● **What is expected**
Your answer must be the full set of records, repeated exactly.

● **Recorded data**
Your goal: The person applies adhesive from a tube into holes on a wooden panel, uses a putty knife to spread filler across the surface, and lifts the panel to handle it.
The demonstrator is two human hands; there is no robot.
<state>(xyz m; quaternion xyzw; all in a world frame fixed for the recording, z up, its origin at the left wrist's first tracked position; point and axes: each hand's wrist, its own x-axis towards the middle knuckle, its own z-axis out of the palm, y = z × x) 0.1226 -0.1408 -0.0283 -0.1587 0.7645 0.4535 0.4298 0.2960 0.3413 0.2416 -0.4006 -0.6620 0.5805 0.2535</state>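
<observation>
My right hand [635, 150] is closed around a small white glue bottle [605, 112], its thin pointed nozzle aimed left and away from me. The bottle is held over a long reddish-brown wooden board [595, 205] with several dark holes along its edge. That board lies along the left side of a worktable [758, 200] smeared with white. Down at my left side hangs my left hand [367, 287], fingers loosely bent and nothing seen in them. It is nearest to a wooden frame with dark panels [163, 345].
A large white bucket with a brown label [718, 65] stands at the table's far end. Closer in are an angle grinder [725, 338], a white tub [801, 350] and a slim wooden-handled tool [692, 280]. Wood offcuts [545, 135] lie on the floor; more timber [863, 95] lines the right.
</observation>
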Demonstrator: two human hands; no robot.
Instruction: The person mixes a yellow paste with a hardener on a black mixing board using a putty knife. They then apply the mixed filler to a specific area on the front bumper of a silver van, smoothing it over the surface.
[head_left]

● **Output of the task**
Your goal: The person applies adhesive from a tube into holes on a wooden panel, uses a putty knife to spread filler across the surface, and lifts the panel to handle it.
The demonstrator is two human hands; there is no robot.
<state>(xyz m; quaternion xyzw; all in a world frame fixed for the recording, z up, its origin at the left wrist's first tracked position; point and axes: each hand's wrist, its own x-axis towards the middle knuckle, its own z-axis out of the palm, y = z × x) 0.1226 -0.1408 -0.0283 -0.1587 0.7645 0.4535 0.4298 0.2960 0.3413 0.2416 -0.4006 -0.6620 0.5805 0.2535</state>
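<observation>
My right hand [635, 150] is closed around a small white glue bottle [605, 112], its thin pointed nozzle aimed left and away from me. The bottle is held over a long reddish-brown wooden board [595, 205] with several dark holes along its edge. That board lies along the left side of a worktable [758, 200] smeared with white. Down at my left side hangs my left hand [367, 287], fingers loosely bent and nothing seen in them. It is nearest to a wooden frame with dark panels [163, 345].
A large white bucket with a brown label [718, 65] stands at the table's far end. Closer in are an angle grinder [725, 338], a white tub [801, 350] and a slim wooden-handled tool [692, 280]. Wood offcuts [545, 135] lie on the floor; more timber [863, 95] lines the right.
</observation>
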Demonstrator: two human hands; no robot.
Instruction: The person mixes a yellow paste with a hardener on a black mixing board using a putty knife. They then apply the mixed filler to a specific area on the front bumper of a silver van, smoothing it over the surface.
[head_left]

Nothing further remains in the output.